● **Task requirements**
In the lines below, the string "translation" may appear; say how many lines hold it and give nothing more.

[Extracted records]
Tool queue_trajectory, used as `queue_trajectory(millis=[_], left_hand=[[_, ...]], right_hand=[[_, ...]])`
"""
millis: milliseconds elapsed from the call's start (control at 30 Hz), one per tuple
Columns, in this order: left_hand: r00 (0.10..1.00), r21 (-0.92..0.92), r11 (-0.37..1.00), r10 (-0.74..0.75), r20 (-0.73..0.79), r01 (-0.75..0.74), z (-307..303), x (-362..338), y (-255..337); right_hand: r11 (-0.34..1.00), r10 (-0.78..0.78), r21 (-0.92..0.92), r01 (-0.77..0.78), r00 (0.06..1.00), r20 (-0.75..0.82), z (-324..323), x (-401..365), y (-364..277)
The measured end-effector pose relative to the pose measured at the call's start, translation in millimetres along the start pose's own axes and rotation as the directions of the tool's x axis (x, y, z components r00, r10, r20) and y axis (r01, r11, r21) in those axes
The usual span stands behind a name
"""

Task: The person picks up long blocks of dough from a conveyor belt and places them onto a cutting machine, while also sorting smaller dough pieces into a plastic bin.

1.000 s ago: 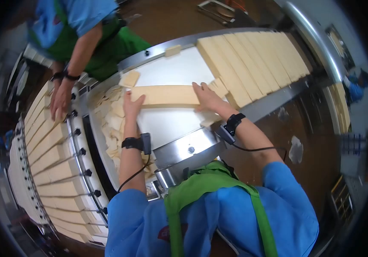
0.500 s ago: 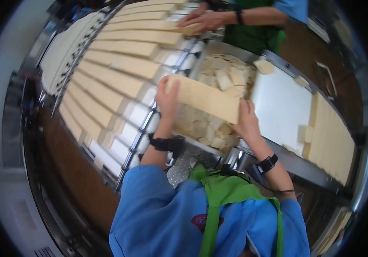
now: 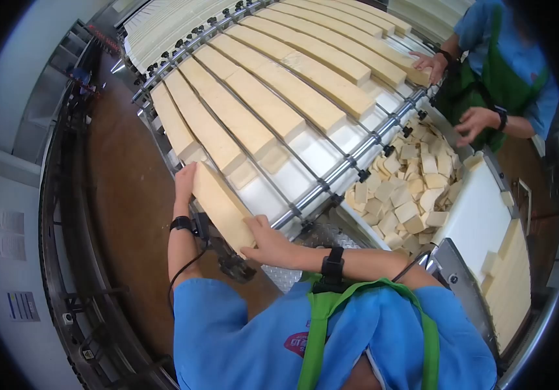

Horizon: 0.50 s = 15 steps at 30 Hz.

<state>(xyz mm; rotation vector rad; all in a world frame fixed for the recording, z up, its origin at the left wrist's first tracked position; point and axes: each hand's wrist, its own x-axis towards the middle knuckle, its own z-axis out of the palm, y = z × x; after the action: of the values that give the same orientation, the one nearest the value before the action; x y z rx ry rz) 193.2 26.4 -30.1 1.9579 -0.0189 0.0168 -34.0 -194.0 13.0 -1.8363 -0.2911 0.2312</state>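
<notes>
A long pale-yellow block is held between my two hands at the near left corner of the conveyor. My left hand grips its far end, close to the end of the leftmost row. Around its near end the fingers of my right hand are closed. Rows of similar long blocks lie side by side on the white conveyor, with metal rods between them. The undersides of my fingers are hidden.
A metal roller bar with black knobs edges the conveyor. Beyond it sit a bin of cut pieces and a white board with stacked slabs. At the right, a co-worker's hand touches a block.
My hands have moved left from above the bin to the conveyor's near left corner, where they hold a block. The view has turned left. The co-worker's hands are now apart.
</notes>
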Motion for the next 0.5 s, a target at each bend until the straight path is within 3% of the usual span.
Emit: queue_trajectory(millis=[67,100,167,200,300,400,500], left_hand=[[0.986,0.234,0.958,0.156,0.059,-0.166,-3,19,-29],[0.962,0.416,0.869,0.225,0.153,-0.269,-4,24,-26],[0.884,0.683,0.56,0.29,0.368,-0.468,-8,25,1],[0.844,0.741,0.404,0.268,0.465,-0.537,-9,26,19],[0.728,0.74,0.169,0.414,0.546,-0.651,-15,35,23],[0.742,0.753,0.258,0.524,0.417,-0.606,-13,35,27],[0.83,0.767,0.45,0.526,0.186,-0.457,-6,40,10]], right_hand=[[1.0,0.021,-0.003,-0.021,1.0,0.0,6,11,-1],[0.999,0.036,-0.004,-0.036,0.999,0.0,8,15,-1],[0.998,0.064,-0.015,-0.065,0.998,-0.011,16,26,8],[0.997,0.072,-0.022,-0.073,0.997,-0.021,17,31,9],[0.991,0.117,0.07,-0.118,0.993,0.017,23,38,10],[0.993,0.075,0.096,-0.075,0.997,0.006,28,53,15],[0.99,-0.137,0.027,0.138,0.99,-0.037,41,73,52]])
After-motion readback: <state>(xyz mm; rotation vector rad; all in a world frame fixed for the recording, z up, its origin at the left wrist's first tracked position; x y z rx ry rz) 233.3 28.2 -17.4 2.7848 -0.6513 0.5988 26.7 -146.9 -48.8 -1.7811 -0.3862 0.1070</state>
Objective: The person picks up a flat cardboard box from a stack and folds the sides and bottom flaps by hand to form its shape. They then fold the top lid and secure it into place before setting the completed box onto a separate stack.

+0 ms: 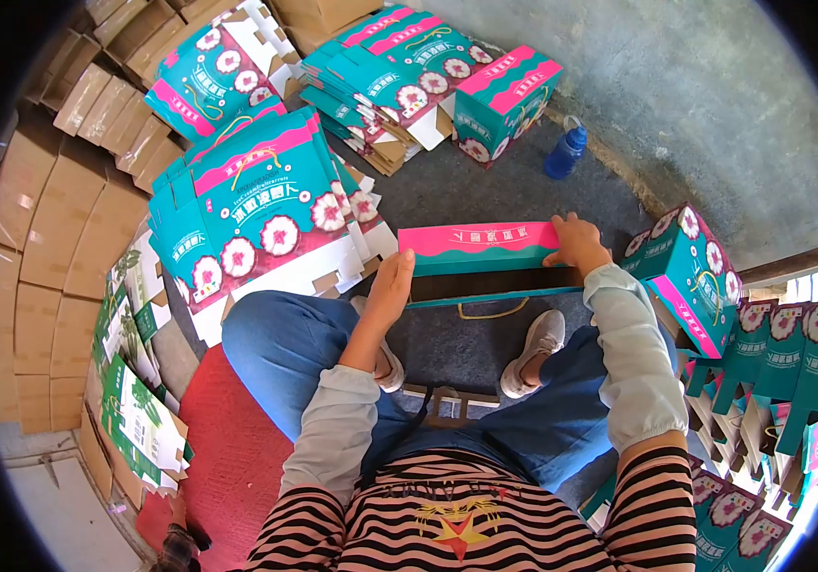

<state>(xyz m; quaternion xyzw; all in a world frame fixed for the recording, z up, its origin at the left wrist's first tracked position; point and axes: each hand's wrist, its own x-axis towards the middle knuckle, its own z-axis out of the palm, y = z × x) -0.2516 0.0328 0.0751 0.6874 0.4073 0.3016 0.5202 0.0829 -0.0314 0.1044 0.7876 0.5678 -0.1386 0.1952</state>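
Observation:
Between my knees stands a teal and pink carton (477, 255), its dark inside showing and a yellow cord handle hanging on the side nearest me. My left hand (391, 291) presses along its left end, fingers held together. At the right end my right hand (575, 243) grips the carton's corner, with thumb and fingers bent round the edge. To the left of my left hand lies a stack of flat printed cartons (261, 205) with pink bands and flower pictures.
Brown boxes (66, 229) are piled at the left. More flat cartons (409, 81) and a closed carton (506, 103) lie ahead, near a blue bottle (566, 150) by the wall. A folded carton (690, 276) and rows of cartons (771, 353) are at the right.

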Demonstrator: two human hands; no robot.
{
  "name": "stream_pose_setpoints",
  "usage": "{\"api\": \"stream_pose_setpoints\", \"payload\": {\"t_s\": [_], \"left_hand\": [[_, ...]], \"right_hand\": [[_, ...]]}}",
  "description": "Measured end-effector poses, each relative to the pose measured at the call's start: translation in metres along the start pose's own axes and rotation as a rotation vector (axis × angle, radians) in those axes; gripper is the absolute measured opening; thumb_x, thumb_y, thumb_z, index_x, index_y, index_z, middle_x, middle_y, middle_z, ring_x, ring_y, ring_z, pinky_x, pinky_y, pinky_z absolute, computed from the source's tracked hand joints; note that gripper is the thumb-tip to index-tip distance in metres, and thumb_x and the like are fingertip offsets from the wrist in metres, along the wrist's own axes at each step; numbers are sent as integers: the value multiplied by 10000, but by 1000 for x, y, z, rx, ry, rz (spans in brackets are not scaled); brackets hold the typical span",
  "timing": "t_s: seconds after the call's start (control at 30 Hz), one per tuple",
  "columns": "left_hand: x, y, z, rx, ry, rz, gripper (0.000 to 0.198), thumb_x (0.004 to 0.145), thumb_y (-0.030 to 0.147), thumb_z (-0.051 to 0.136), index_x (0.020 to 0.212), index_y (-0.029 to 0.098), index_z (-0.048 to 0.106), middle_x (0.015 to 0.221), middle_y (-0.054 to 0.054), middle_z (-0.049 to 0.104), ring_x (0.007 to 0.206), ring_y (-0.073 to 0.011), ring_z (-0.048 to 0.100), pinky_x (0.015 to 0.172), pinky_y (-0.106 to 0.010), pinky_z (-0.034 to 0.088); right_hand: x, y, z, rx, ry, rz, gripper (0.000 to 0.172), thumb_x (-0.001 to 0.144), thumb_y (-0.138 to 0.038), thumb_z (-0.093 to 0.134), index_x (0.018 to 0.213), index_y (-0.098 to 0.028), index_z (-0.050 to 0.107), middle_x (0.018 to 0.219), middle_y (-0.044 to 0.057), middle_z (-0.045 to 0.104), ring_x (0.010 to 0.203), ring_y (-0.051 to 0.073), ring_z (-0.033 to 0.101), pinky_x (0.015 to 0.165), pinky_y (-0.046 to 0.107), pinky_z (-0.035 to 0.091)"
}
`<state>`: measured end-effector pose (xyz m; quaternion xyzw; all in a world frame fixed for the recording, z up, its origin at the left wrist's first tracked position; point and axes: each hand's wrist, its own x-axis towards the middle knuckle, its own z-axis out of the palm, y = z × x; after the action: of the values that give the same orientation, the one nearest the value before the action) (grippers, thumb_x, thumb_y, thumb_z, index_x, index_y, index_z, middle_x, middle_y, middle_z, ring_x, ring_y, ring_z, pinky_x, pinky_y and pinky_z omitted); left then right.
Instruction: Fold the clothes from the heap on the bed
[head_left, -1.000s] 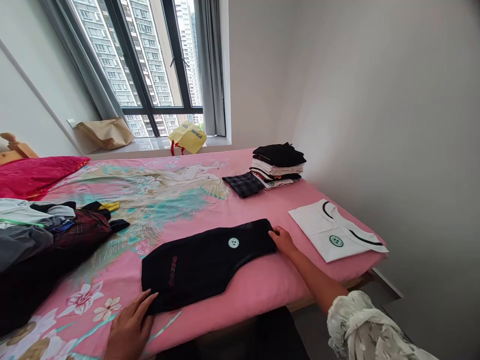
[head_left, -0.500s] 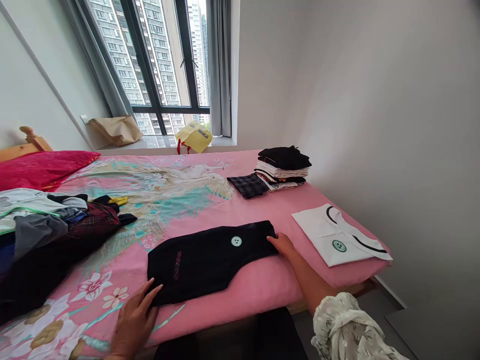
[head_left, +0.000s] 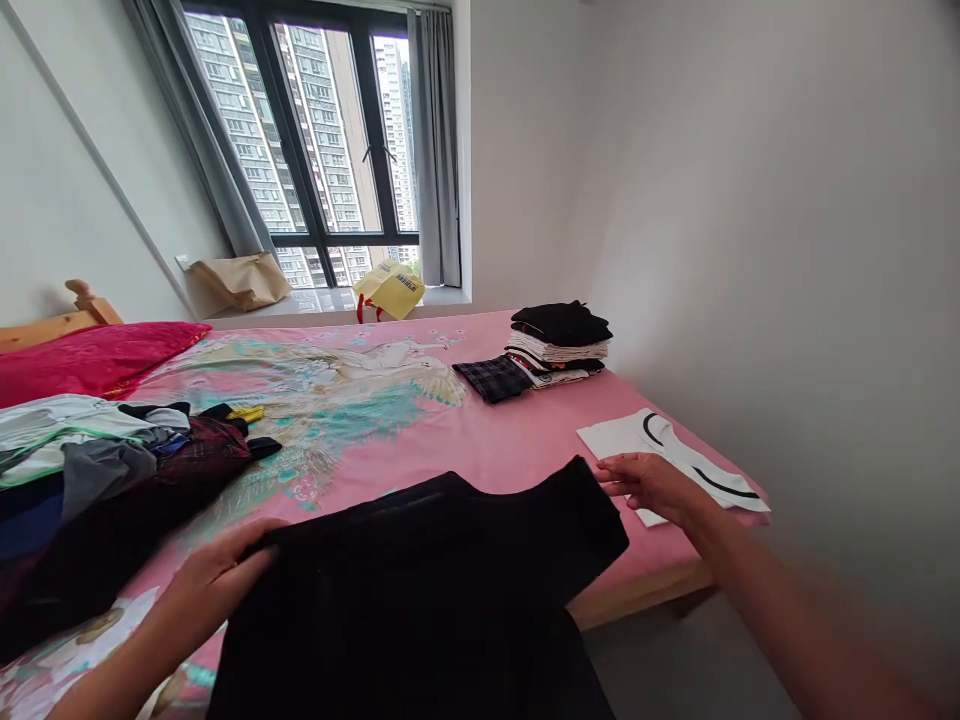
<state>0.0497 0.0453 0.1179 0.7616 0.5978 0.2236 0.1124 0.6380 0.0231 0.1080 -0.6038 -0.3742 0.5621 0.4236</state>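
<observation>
The left hand (head_left: 214,580) is closed on the upper left edge of a black garment (head_left: 420,570), thumb against fingers. The right hand (head_left: 652,482) has its fingers loosely extended beside the garment's right end; whether the tips touch the cloth I cannot tell. The garment is raised over the near edge of the bed (head_left: 525,440), its lower part hanging toward the person and merging with the dark area at the bottom.

It looks light for its size, soft and floppy, so it probably sags wherever it is not supported. The dull surface suggests a cloth that grips well, with little to slip and nothing fragile; creasing seems the main risk. The best hold is likely a pinch at each end of the upper edge, where the layers can be kept lined up, with light tension between the hands.

Just beyond the right hand, partly hidden by it, lies a white shirt (head_left: 682,450). Farther back sit a plaid cloth (head_left: 493,379) and, beside it, a stack of folded clothes (head_left: 559,350). Off to the left is a loose heap of clothes (head_left: 142,470), near a red pillow (head_left: 112,355).
</observation>
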Motion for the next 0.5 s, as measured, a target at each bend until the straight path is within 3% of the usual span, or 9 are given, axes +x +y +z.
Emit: {"api": "stream_pose_setpoints", "payload": {"t_s": [0.07,0.1,0.17,0.27,0.33,0.4,0.5], "left_hand": [[18,-4,19,-3,-134,-83,384,747,429,444,1007,233,648,964,35,701,913,-225,638,840,-329,497],[23,-10,35,37,-143,-130,396,736,416,451,1017,217,646,986,7,701,932,-232,639,860,-335,488],[23,-28,70,166,-89,-229,455,726,405,452,1078,174,623,1048,-69,688,981,-264,631,891,-373,474],[0,-58,113,254,-20,-203,532,768,428,411,1177,120,554,1161,-133,633,1093,-276,581,953,-395,437],[-17,-72,126,266,11,-160,581,796,463,386,1248,116,495,1222,-142,595,1136,-275,553,984,-402,412],[-25,-77,129,290,28,-179,621,797,487,382,1286,112,459,1239,-155,579,1141,-291,547,976,-427,416],[-16,-77,126,310,18,-248,591,738,451,452,1222,120,522,1178,-158,618,1102,-322,571,924,-462,450]], "right_hand": [[11,3,1,-46,41,7,346,699,-421,661,925,-162,617,1093,148,637,840,191,645,544,228,482],[18,8,4,-80,75,8,347,705,-434,647,917,-162,605,1109,157,627,840,191,641,561,243,491],[27,27,13,-144,135,10,344,719,-467,616,886,-167,587,1075,153,631,787,177,628,548,251,483],[25,68,31,-221,115,43,352,696,-501,631,786,-164,585,865,99,656,657,152,580,485,232,424],[12,98,44,-345,46,30,354,669,-500,656,727,-157,590,732,59,640,619,151,562,506,244,421],[-6,126,56,-465,-6,-35,347,659,-487,666,749,-157,610,727,48,642,676,177,588,597,279,458],[-30,162,74,-487,3,-161,486,596,-429,719,1002,-183,615,998,79,658,929,250,605,777,341,481]]}}
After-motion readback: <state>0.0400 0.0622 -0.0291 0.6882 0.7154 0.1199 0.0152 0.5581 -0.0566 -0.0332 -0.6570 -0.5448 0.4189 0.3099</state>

● **Response area**
2